**WHAT YOU SHOULD DO:** Transcribe the listing exactly, so that nothing but the pictures is missing.

··· INPUT MATERIAL ···

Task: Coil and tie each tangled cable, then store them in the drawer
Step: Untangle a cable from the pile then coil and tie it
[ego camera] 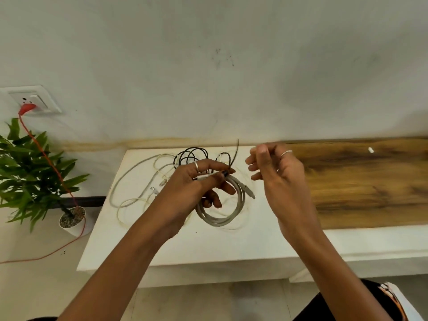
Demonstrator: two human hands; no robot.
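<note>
While off table (162, 246) edge; left hand (196, 181)-gripped coil (222, 209)

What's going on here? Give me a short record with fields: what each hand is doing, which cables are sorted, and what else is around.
left hand: grips the grey coiled cable at its top, pinching a thin dark tie
right hand: raised beside the coil, fingers loosely curled, holding nothing visible
loose cables: black cable and white cables, uncoiled on the white table
drawer: not in view
surroundings: potted plant, red cord plugged into wall socket, wooden top
</note>
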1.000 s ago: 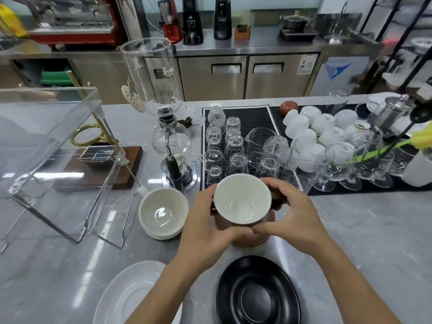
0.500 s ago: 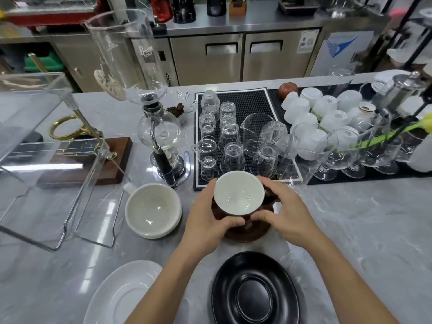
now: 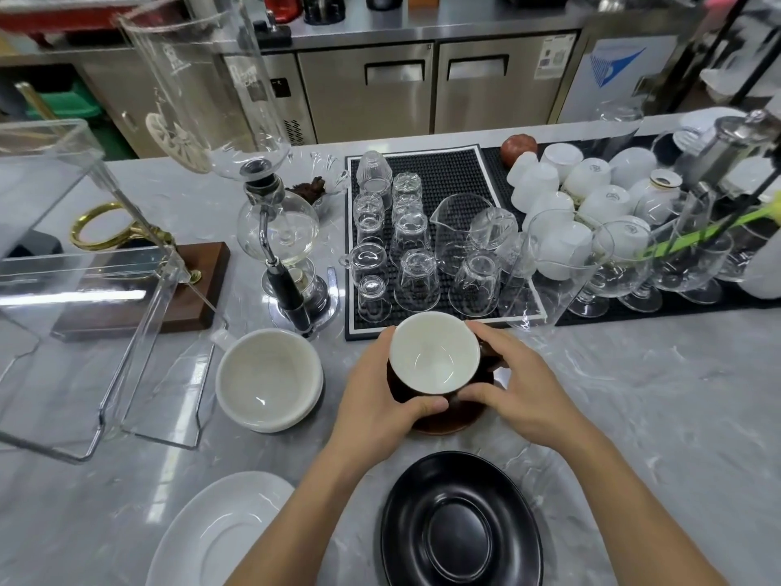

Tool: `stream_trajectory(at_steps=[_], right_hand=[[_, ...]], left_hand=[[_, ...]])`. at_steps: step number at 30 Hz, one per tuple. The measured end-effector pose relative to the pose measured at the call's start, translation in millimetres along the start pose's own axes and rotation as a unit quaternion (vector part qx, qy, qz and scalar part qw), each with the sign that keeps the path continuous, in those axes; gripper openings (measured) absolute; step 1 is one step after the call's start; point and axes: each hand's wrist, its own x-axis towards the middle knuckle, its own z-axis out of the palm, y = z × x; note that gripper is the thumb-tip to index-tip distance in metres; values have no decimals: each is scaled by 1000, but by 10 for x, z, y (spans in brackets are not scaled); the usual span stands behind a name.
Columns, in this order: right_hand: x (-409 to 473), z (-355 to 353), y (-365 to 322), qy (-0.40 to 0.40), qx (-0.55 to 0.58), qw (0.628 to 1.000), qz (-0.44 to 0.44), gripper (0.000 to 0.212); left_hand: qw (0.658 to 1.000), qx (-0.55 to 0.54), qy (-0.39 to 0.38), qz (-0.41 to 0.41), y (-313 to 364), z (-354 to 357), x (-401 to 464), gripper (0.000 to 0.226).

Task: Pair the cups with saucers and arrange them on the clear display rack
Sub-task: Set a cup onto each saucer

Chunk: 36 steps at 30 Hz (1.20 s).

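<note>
Since a moment ago the dark brown cup with a white inside (image 3: 435,359) has settled lower onto its brown round saucer (image 3: 452,422), and my grip has not let go. Far left of my fingers the clear acrylic display rack (image 3: 84,289) stands with its open edge facing me; bare marble counter (image 3: 634,416) lies in front of it. Nearer left sits a white ceramic cup on a white saucer (image 3: 268,376). My left hand (image 3: 376,399) wraps the dark cup's side, thumb pressed against it; my right hand (image 3: 515,382) pinches the opposite side. Below my wrists lie a white empty saucer (image 3: 211,539) and a black oval saucer (image 3: 460,522). I can read no lettering clearly.
</note>
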Motion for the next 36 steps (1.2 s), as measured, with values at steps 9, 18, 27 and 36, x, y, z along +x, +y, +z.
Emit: stream_trajectory(at_steps=[9, 18, 27, 36], right_hand=[[-28, 1, -21, -6, 4, 1000, 12, 82], [-53, -2, -30, -9, -2, 1000, 12, 81], [-74, -5, -62, -7, -12, 1000, 27, 82], [-149, -83, -174, 13, -59, 996, 62, 85]], left_hand=[[1000, 9, 13, -8, -1, 14, -42, 77], [999, 10, 6, -30, 21, 7, -54, 76], [999, 6, 4, -41, 38, 12, -72, 75], [999, 3, 23, -23, 73, -5, -151, 66]])
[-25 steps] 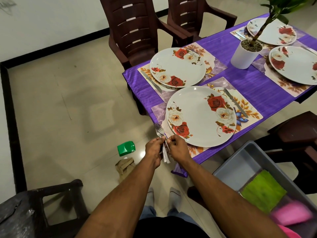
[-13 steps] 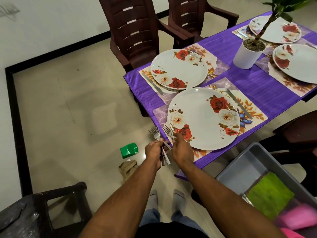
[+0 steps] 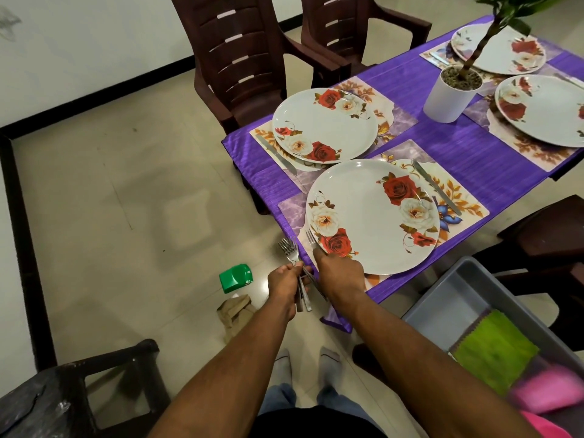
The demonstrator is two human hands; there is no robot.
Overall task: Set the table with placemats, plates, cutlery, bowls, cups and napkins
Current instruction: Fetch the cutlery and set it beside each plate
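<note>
Purple-clothed table (image 3: 442,147) already carries 4 placemats, plates and knives. Left hand (image 3: 286,279) grips spare forks (image 3: 289,248); right hand (image 3: 339,273) pinches 1 fork (image 3: 311,239) beside the nearest plate (image 3: 373,216). Bowls, cups and napkins remain.

A purple-clothed table (image 3: 442,143) carries floral placemats (image 3: 398,118), each under a rose-patterned plate (image 3: 325,124), and a white plant pot (image 3: 448,96).

White rose-patterned plates (image 3: 373,216) on purple tablecloth (image 3: 448,143)
</note>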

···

**YOUR RESPONSE:**
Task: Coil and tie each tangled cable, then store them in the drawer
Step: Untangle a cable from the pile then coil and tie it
[ego camera] 
Demonstrator: two human hands; no robot.
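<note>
While off table (162, 246) edge; left hand (196, 181)-gripped coil (222, 209)

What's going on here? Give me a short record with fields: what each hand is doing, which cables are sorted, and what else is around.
left hand: grips the grey coiled cable at its top, pinching a thin dark tie
right hand: raised beside the coil, fingers loosely curled, holding nothing visible
loose cables: black cable and white cables, uncoiled on the white table
drawer: not in view
surroundings: potted plant, red cord plugged into wall socket, wooden top
</note>
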1.000 s ago: 
0.500 s ago: 
now: 

Tool: `stream_trajectory(at_steps=[_], right_hand=[[_, ...]], left_hand=[[_, ...]])`. at_steps: step number at 30 Hz, one per tuple. The measured end-effector pose relative to the pose measured at the call's start, translation in millimetres along the start pose's own axes and rotation as a unit quaternion (vector part qx, qy, qz and scalar part qw), each with the sign that keeps the path continuous, in those axes; gripper openings (measured) absolute; step 1 is one step after the call's start; point and axes: each hand's wrist, its own x-axis towards the middle knuckle, its own z-axis out of the palm, y = z × x; note that gripper is the thumb-tip to index-tip distance in metres; values have no decimals: each is scaled by 1000, but by 10 for x, z, y (spans in brackets are not scaled); the usual span stands behind a name.
Columns, in this order: right_hand: x (-409 to 473), z (-355 to 353), y (-365 to 322), qy (-0.40 to 0.40), qx (-0.55 to 0.58), qw (0.628 to 1.000), qz (-0.44 to 0.44), gripper (0.000 to 0.212); left_hand: qw (0.658 to 1.000), qx (-0.55 to 0.54), qy (-0.39 to 0.38), qz (-0.41 to 0.41), y (-313 to 364), z (-354 to 357), x (-401 to 464), gripper (0.000 to 0.226).

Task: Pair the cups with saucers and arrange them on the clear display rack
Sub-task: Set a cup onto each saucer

Chunk: 36 steps at 30 Hz (1.20 s).

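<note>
Since a moment ago the dark brown cup with a white inside (image 3: 435,359) has settled lower onto its brown round saucer (image 3: 452,422), and my grip has not let go. Far left of my fingers the clear acrylic display rack (image 3: 84,289) stands with its open edge facing me; bare marble counter (image 3: 634,416) lies in front of it. Nearer left sits a white ceramic cup on a white saucer (image 3: 268,376). My left hand (image 3: 376,399) wraps the dark cup's side, thumb pressed against it; my right hand (image 3: 515,382) pinches the opposite side. Below my wrists lie a white empty saucer (image 3: 211,539) and a black oval saucer (image 3: 460,522). I can read no lettering clearly.
</note>
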Motion for the next 36 steps (1.2 s), as measured, with values at steps 9, 18, 27 and 36, x, y, z along +x, +y, +z.
Emit: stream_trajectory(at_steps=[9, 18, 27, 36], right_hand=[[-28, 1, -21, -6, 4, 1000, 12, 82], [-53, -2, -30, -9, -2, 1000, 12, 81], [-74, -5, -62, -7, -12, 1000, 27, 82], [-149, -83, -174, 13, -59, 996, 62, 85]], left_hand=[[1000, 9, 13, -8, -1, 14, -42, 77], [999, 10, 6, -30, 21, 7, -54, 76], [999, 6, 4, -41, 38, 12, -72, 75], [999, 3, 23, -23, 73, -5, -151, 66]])
[-25 steps] 
[-13 steps] 
[+0 steps] 
The demonstrator is two human hands; there is no robot.
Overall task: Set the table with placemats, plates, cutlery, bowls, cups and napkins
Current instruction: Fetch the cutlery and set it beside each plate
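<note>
Purple-clothed table (image 3: 442,147) already carries 4 placemats, plates and knives. Left hand (image 3: 286,279) grips spare forks (image 3: 289,248); right hand (image 3: 339,273) pinches 1 fork (image 3: 311,239) beside the nearest plate (image 3: 373,216). Bowls, cups and napkins remain.

A purple-clothed table (image 3: 442,143) carries floral placemats (image 3: 398,118), each under a rose-patterned plate (image 3: 325,124), and a white plant pot (image 3: 448,96).

White rose-patterned plates (image 3: 373,216) on purple tablecloth (image 3: 448,143)
</note>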

Nothing remains to be done for this exercise.